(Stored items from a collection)

-*-

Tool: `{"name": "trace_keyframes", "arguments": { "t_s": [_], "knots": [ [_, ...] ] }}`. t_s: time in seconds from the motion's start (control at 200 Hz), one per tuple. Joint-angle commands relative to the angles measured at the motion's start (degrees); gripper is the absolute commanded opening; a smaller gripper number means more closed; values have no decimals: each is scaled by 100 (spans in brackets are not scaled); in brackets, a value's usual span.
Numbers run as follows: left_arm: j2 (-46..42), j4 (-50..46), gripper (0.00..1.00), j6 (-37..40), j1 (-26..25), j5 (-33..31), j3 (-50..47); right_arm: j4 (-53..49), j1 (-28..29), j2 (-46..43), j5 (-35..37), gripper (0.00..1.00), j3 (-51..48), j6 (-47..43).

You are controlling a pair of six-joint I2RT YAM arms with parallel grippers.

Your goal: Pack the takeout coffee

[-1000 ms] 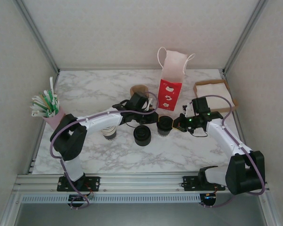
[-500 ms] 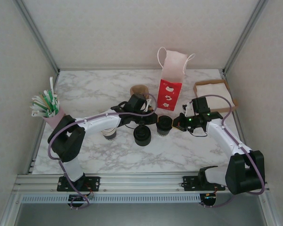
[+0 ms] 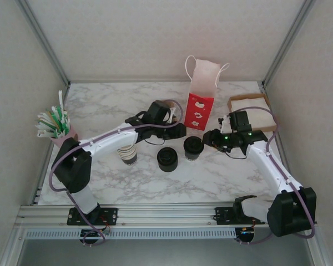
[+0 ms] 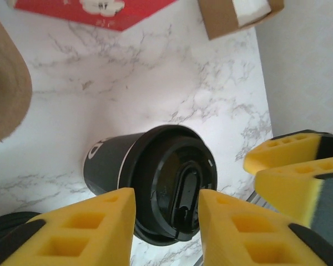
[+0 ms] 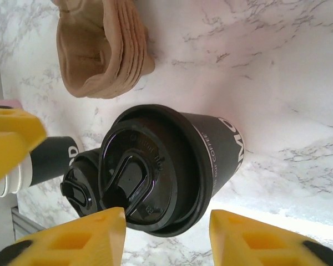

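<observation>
The takeout coffee (image 3: pixel 193 148), a dark paper cup with a black lid, stands upright on the marble table in front of the red and white paper bag (image 3: pixel 201 98). My left gripper (image 3: pixel 176 132) hovers open just to its left and above it. In the left wrist view the lid (image 4: pixel 169 185) shows between the yellow fingers (image 4: pixel 94 227), untouched by either, and the left gripper (image 4: pixel 166 224) holds nothing. My right gripper (image 3: pixel 211 138) is open at the cup's right. In the right wrist view the cup (image 5: pixel 172 166) stands free above the wide gap of the right gripper (image 5: pixel 166 238).
A stack of bare black lids (image 3: pixel 167 159) and a stack of lidless cups (image 3: pixel 127 154) stand left of the coffee. Brown sleeves (image 5: pixel 100 50) lie behind it. A cardboard box of napkins (image 3: pixel 252 111) sits at the back right, and a pink cup of stirrers (image 3: pixel 58 130) at the far left.
Both grippers were shut at the cup and have opened. The left arm has lifted and drawn back toward the far side; the right gripper has pulled slightly away. The cup stays put.
</observation>
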Motion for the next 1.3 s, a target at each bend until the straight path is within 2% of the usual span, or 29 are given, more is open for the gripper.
{"name": "trace_keyframes", "arguments": {
  "t_s": [0.0, 0.07, 0.17, 0.335, 0.456, 1.046, 1.192, 1.292],
  "knots": [
    [-368, -322, 46, 172, 152, -176, 210, 206, -49, 178, 142, 53, 178, -58],
    [-513, -347, 51, 190, 221, -229, 178, 451, -67, 313, 54, 62, 165, -56],
    [-717, -389, 53, 207, 310, -266, 102, 782, -72, 569, -163, 73, 152, -30],
    [-978, -379, 54, 217, 454, -258, -88, 1396, -63, 932, -586, 83, -7, 145],
    [-1071, -342, 55, 217, 500, -240, -198, 1703, 50, 1111, -824, 85, -132, 253],
    [-1066, -82, 55, 110, 545, -153, -470, 2334, 978, 1044, -791, 85, -647, 854],
    [-1078, -114, 56, 94, 578, -179, -426, 2315, 1328, 977, -580, 85, -692, 959],
    [-1071, -168, 57, 85, 604, -203, -350, 1914, 1399, 750, -178, 86, -682, 899]
  ]
}}
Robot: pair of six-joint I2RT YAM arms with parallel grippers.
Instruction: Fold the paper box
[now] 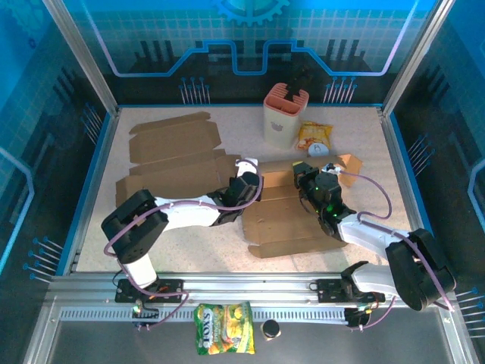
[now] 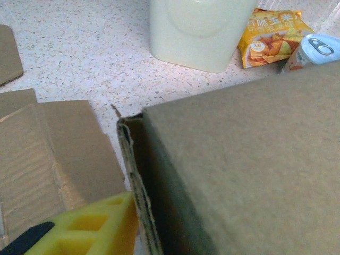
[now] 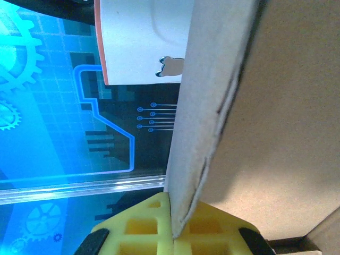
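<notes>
The paper box (image 1: pixel 284 227) lies half-formed on the near side of the cream tub (image 1: pixel 284 117), its bottom panels spread flat toward the arms and its far end partly raised. The right gripper (image 1: pixel 309 174) sits at that raised end, nearer the tub, and its yellow pads (image 3: pixel 212 231) are pressed together on the edge of an upright cardboard wall, probably to hold that wall standing while the other side is worked. The left gripper (image 1: pixel 244 180) is at the box's left edge, to the near left of the tub. One yellow finger (image 2: pixel 90 228) lies just beside the corrugated end of a side panel, but its partner is hidden behind the cardboard, so whether it pinches the panel or merely braces it cannot be told. Some flat sheets (image 1: pixel 174 140) wait left of the tub, well apart from the work
</notes>
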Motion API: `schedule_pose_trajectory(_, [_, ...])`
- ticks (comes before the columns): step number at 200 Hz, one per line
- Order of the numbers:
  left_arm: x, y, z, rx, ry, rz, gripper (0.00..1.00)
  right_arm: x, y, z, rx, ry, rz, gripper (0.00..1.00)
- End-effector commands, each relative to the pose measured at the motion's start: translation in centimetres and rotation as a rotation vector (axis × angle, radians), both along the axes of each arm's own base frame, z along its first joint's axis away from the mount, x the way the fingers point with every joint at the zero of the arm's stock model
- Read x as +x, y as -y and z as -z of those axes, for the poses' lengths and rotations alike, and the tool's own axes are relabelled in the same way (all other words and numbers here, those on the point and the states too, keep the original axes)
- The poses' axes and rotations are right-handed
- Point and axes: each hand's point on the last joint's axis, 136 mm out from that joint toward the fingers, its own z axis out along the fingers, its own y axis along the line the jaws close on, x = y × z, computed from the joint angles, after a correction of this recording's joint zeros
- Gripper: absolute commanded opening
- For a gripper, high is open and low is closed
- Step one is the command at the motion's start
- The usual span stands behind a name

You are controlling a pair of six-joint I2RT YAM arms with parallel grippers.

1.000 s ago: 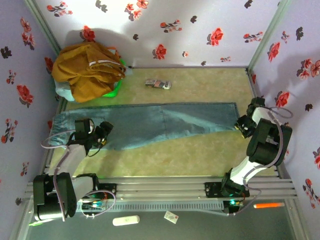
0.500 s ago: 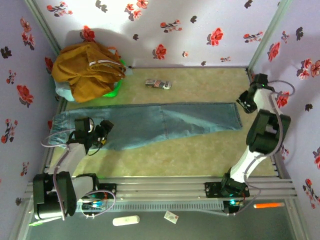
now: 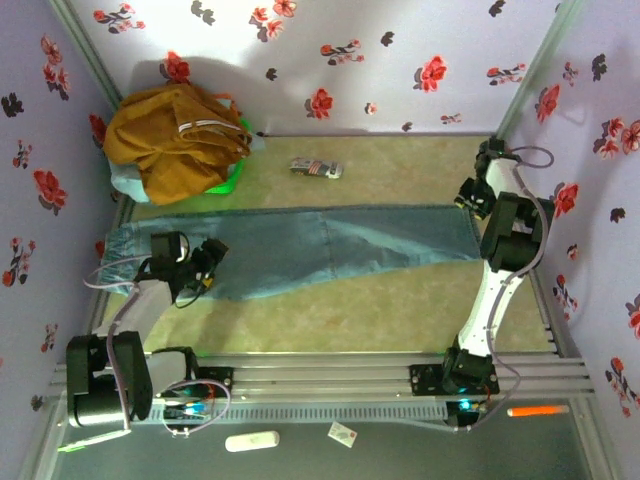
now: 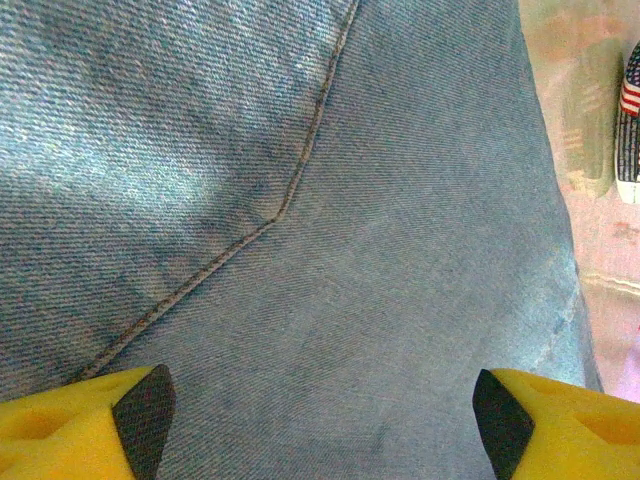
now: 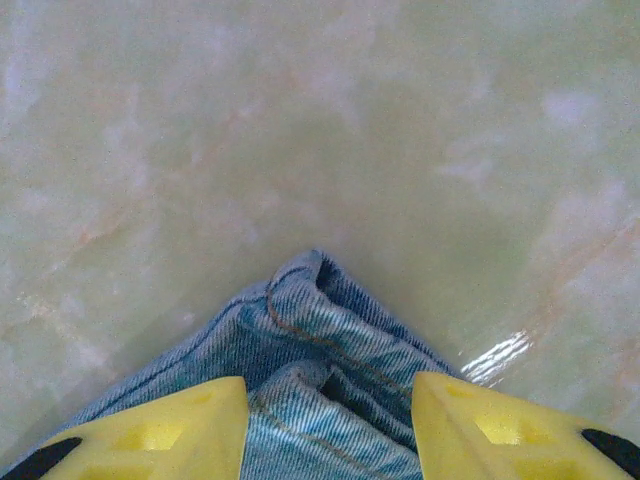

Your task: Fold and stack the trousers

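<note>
Trousers [image 3: 330, 245] of light blue washed denim lay flat and full length across the pale marbled table [image 3: 400, 300], the waist toward the left wall and the hems toward the right. The two legs lay one over the other in a long band, paler in the middle and darker along the near edge.

Left gripper [image 3: 205, 262]: poised over the seat of the trousers, near the waist end. In the left wrist view its yellow fingertips [image 4: 90, 420] stood wide apart, with nothing between them. Beneath them lay plain twill with a curved, double-stitched seam and a faded patch at upper left. A small striped packet [image 4: 630, 90] lay on the table past the cloth's far edge.

Right gripper [image 3: 470, 197]: at the far corner of the hem end, by the right wall. In the right wrist view its yellow fingers [image 5: 170, 430] stood fairly close together and flanked that corner. The hem [image 5: 300, 310] was bunched into upright folds that filled the gap and met both fingers, so the jaws pinched the cloth.

A mustard garment [image 3: 175, 140] with white stripes lay heaped in the far left corner, apart from the trousers.
</note>
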Motion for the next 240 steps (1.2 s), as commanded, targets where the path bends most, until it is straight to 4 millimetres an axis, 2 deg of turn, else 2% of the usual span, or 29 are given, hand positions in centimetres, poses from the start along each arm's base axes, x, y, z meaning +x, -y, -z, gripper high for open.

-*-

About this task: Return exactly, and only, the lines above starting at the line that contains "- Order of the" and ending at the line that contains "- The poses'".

Solved exercise:
- Order of the numbers:
  left_arm: x, y, z, rx, ry, rz, gripper (0.00..1.00)
  right_arm: x, y, z, rx, ry, rz, gripper (0.00..1.00)
- End-effector commands, each relative to the pose measured at the motion's start: translation in centimetres and rotation as a rotation vector (axis × angle, radians), both along the axes of each arm's own base frame, z along its first joint's axis away from the mount, x the way the fingers point with every joint at the zero of the arm's stock model
- Read x as +x, y as -y and z as -z of those axes, for the poses' lengths and rotations alike, and the tool's own axes are relabelled in the same way (all other words and numbers here, those on the point and the states too, keep the original axes)
- The poses' axes and rotations are right-handed

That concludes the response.